7. Abhängigkeitsgefühle
Du fühlst dich immer mehr abhängig von deinem Partner oder deiner Partnerin und hast das Gefühl, dass du seine Aufmerksamkeit brauchst, um glücklich zu sein. Insbesondere, wenn der Freundeskreis bereits geschrumpft ist und du wenig Selbstwertgefühl hast, ist es besonders schwer, aus dieser Abhängigkeit auszubrechen.

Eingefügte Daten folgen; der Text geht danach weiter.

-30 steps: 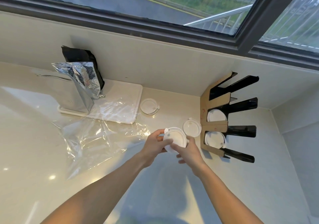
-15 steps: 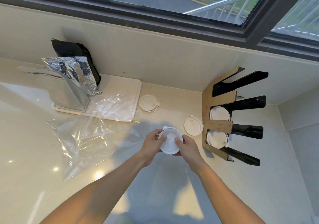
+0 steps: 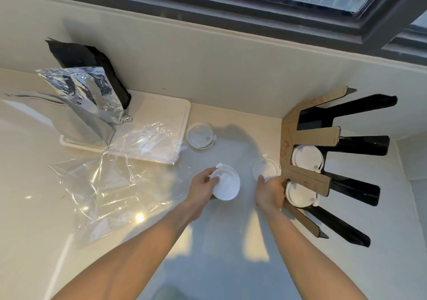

Narzisstische Menschen haben kein »Wir-Gefühl, kein »Wir zwei miteinander, wir machen das.« Sie haben nur: »Ich brauche dich, damit es mir gut geht.«
Bärbel Wardetzki, Psychotherapeutin und Narzissmus-ExpertinTweet
Narzissmus als häufiges Muster in toxischen Beziehungen
In toxischen Beziehungen stehen die Bedürfnisse des einen dominant im Vordergrund und die Aufgabe des anderen ist es, sie zu erfüllen. "Narzissten haben kein Wir-Gefühl, kein 'Wir zwei miteinander, wir machen das. Wir leben das. Wir machen uns das Leben gut miteinander." Sie haben nur: "Ich brauche dich, damit es mir gut geht. Und deshalb muss du so sein, wie ich dich haben will" ,sagt die Münchner Psychotherapeutin und Narzissmus-Expertin Bärbel Wardetzki. "Menschen in narzisstischen Beziehungen sind so stark mit der Aufrechterhaltung ihres Selbstwertgefühls beschäftigt, dass ihnen die gefühlvolle Zuwendung zum anderen fehlt". Übrigens: Narzissmus ist auch ein ein Anzeichen bei Männern, die das "Peter-Pan-Syndrom" haben.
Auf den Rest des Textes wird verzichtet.